**WORK INSTRUCTION**.
The listing that follows should be copied in full and exactly, with no pictures.

**INPUT MATERIAL**.
★ ★ ★ ★ ★

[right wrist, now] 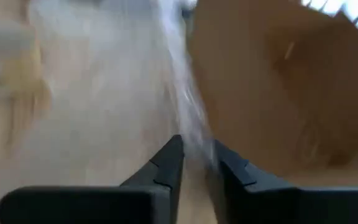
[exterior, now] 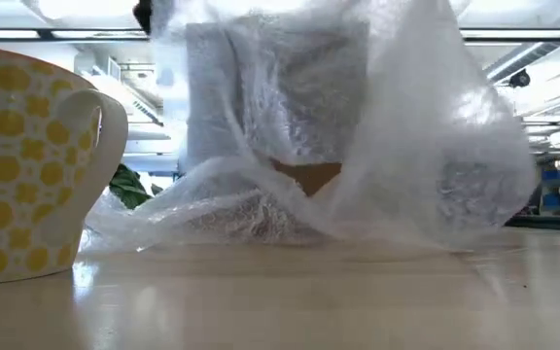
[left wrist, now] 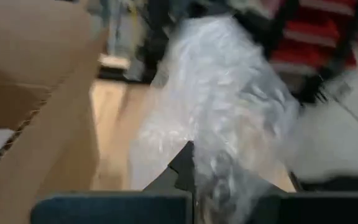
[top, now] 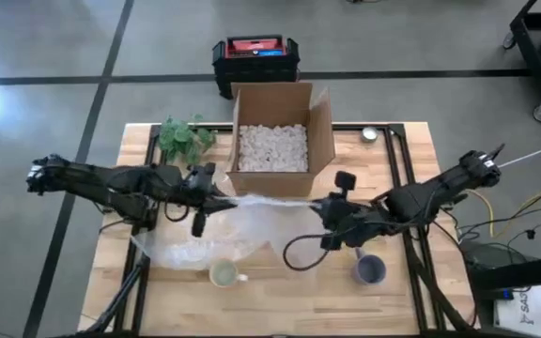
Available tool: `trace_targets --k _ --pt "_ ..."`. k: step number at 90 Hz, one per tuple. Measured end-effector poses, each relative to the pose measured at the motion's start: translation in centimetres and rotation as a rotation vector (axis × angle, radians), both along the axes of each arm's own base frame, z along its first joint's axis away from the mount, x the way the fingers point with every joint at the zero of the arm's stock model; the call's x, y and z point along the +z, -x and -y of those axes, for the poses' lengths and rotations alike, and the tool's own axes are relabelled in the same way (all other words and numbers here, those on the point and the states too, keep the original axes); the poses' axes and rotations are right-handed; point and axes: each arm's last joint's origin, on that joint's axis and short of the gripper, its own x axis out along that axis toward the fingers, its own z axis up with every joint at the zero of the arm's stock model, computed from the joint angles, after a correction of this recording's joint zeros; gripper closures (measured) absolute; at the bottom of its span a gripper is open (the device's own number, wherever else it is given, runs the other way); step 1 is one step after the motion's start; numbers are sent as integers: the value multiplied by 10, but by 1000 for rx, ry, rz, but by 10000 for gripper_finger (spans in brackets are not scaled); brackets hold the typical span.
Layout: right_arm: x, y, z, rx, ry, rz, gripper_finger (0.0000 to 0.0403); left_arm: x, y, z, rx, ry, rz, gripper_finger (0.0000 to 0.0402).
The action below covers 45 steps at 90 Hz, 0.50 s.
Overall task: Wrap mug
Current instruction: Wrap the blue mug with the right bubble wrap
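A sheet of clear bubble wrap (top: 269, 202) is held up in front of the cardboard box (top: 280, 131), between my two grippers. Its lower part (top: 195, 249) trails on the table. My left gripper (top: 224, 200) is shut on its left end and my right gripper (top: 321, 208) on its right end. A white mug with yellow dots (top: 224, 274) stands upright near the front edge, clear of the wrap; in the low view the mug (exterior: 27, 165) is at the left, with the wrap (exterior: 348, 136) hanging behind it. A purple mug (top: 370, 270) stands to the right. My left gripper holds the wrap's upper left end (left wrist: 229, 155), coming level from the table's left; the wrap bunches over the fingers (left wrist: 182, 171) and hides the contact. My right gripper pinches the wrap's upper right edge (right wrist: 194, 146) between its two fingers (right wrist: 169, 165), level from the table's right; the edge runs taut away from it.
The open box holds white packing peanuts (top: 272, 147). A green plant (top: 184, 139) stands left of the box, a small round tin (top: 370, 134) right of it. A red and black case (top: 256, 58) sits on the floor beyond the table. A black cable (top: 299, 252) loops near the purple mug.
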Motion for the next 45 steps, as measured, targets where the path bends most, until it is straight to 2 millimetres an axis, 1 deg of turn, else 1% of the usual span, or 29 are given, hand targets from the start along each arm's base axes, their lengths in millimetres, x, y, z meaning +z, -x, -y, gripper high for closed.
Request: trace_targets --k 3,11,16,24,29,34,40,45 --pt "-3 3 1 -21 -24 -31 324 8 3 1 -11 -18 -43 401" --pt "-9 7 1 -56 -78 -84 298 20 7 3 -26 -68 -178 401" --pt "-14 9 2 -64 -74 -123 284 29 9 4 -17 -98 -220 401" --pt "-15 9 1 -47 -99 -135 265 43 10 6 -33 -132 -249 401" --pt "-11 11 0 -16 -134 -148 256 51 10 8 -47 -145 -252 401" --pt "-5 10 -1 -2 -156 -143 249 55 10 9 -59 -157 -265 401" --pt "7 11 -2 17 -172 -123 244 59 10 11 -69 -159 -269 401" --pt "21 11 -3 48 -183 -90 241 58 11 12 -81 -164 -301 401"
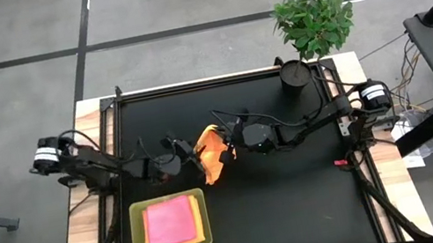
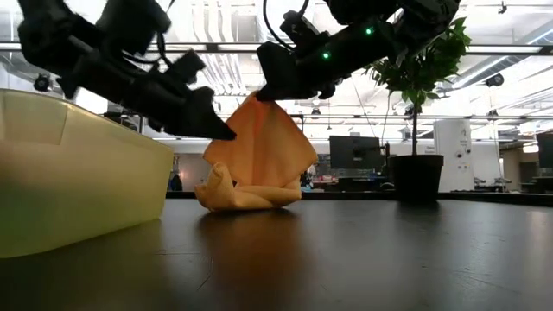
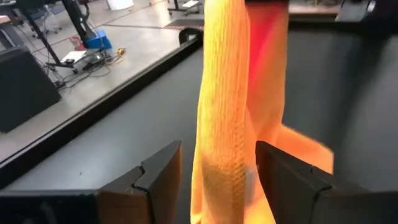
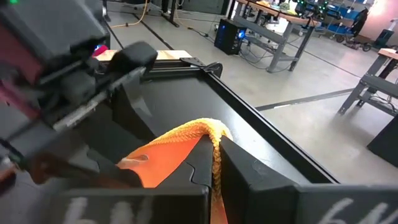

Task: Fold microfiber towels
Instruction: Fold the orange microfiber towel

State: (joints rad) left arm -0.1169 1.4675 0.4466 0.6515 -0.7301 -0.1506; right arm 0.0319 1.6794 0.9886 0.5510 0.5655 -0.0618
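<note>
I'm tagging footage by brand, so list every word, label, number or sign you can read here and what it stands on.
No readable text in any view.
Orange towel, pink towel, lime-green tray, black pot: no print or label visible.
Monitors in the background: too small to read.
White smears on the right gripper in its wrist view: too blurred to read.

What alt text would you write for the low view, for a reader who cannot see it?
The right hand holds an orange towel up by its top, its lower part crumpled on the black table. The open left hand sits at the towel's edge, with a translucent lime-green tray alongside.
</note>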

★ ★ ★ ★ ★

**OUTPUT OF THE EXERCISE**.
[right wrist, now] 
[exterior, now] 
[left wrist, now] 
[top, now] 
Available tool: `trace_targets --k _ --pt "_ ..."`. k: step number at 90 Hz, one per tuple. Measured end-effector poses, each relative to the pose measured at the motion's start: translation in centimetres and rotation as a rotation vector (axis × angle, radians), both along the axes of each arm's own base frame, z along its first joint's axis away from the mount, x the way the fingers point with every joint at the zero of the arm's stock model; the call's x, y and z point along the +z, -x and -y of those axes, for the poses' lengths and rotations alike, and the tool's own axes are relabelled in the same way (all other words and numbers here, those on the point and the states too, keep the original axes); the poses' axes and rotations are right-handed; point and axes: each arm's last joint's origin, on that joint's axis and short of the gripper, its own x axis out along that axis toward the fingers, its own z axis up with every joint at the zero of the arm's stock model, computed from the joint angles, after a correction of this recording's joint zeros; gripper closures (measured) absolute; at the bottom of its span a gripper is open (the device's own number, wherever else it is given, runs the other way); step 1 is one step after the motion's start; numbers are sent as integers: the value multiplied by 10, but by 1000 for rx, ry, rz, but by 10000 for gripper_finger (spans in brackets are not scaled); brackets hold the typical span.
Layout: right_arm: x, y, z, rx, ry, rz, gripper_finger (0.0000 to 0.0403); left_arm: x, y, z, rx, ry, rz, gripper_finger (0.0000 to 0.0402).
The action below covers 45 steps at 90 Hz, 0.50 s.
Overall task: Wrap mug
Current instruction: Wrap the blue mug with the right bubble wrap
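A sheet of clear bubble wrap (top: 269, 202) is held up in front of the cardboard box (top: 280, 131), between my two grippers. Its lower part (top: 195, 249) trails on the table. My left gripper (top: 224, 200) is shut on its left end and my right gripper (top: 321, 208) on its right end. A white mug with yellow dots (top: 224, 274) stands upright near the front edge, clear of the wrap; in the low view the mug (exterior: 27, 165) is at the left, with the wrap (exterior: 348, 136) hanging behind it. A purple mug (top: 370, 270) stands to the right. My left gripper holds the wrap's upper left end (left wrist: 229, 155), coming level from the table's left; the wrap bunches over the fingers (left wrist: 182, 171) and hides the contact. My right gripper pinches the wrap's upper right edge (right wrist: 194, 146) between its two fingers (right wrist: 169, 165), level from the table's right; the edge runs taut away from it.
The open box holds white packing peanuts (top: 272, 147). A green plant (top: 184, 139) stands left of the box, a small round tin (top: 370, 134) right of it. A red and black case (top: 256, 58) sits on the floor beyond the table. A black cable (top: 299, 252) loops near the purple mug.
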Motion for the next 45 steps, as measured, targets where the path bends most, until it is straight to 2 millimetres an axis, 1 deg of turn, else 1% of the usual span, or 29 are given, hand targets from the start along each arm's base axes, their lengths in millimetres, x, y, z meaning +z, -x, -y, gripper high for closed.
Request: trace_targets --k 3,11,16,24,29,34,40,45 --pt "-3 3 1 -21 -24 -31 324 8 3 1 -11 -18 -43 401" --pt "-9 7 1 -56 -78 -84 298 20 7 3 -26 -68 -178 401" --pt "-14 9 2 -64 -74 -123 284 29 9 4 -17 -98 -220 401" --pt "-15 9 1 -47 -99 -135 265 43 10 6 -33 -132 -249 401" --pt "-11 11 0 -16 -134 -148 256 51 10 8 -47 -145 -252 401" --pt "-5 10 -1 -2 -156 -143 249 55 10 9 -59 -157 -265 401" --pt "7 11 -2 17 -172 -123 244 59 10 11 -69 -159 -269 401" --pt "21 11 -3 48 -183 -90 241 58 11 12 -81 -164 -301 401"

Task: Fold microfiber towels
Instruction: Fold the orange microfiber towel

State: (joints rad) left arm -0.1169 1.4675 0.4466 0.6515 -0.7301 -0.1506; right arm 0.0319 1.6794 0.9886 0.5510 0.5655 -0.0618
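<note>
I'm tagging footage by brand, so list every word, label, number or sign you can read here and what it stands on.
No readable text in any view.
Orange towel, pink towel, lime-green tray, black pot: no print or label visible.
Monitors in the background: too small to read.
White smears on the right gripper in its wrist view: too blurred to read.

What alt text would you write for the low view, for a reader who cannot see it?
The right hand holds an orange towel up by its top, its lower part crumpled on the black table. The open left hand sits at the towel's edge, with a translucent lime-green tray alongside.
</note>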

The output as shown is complete.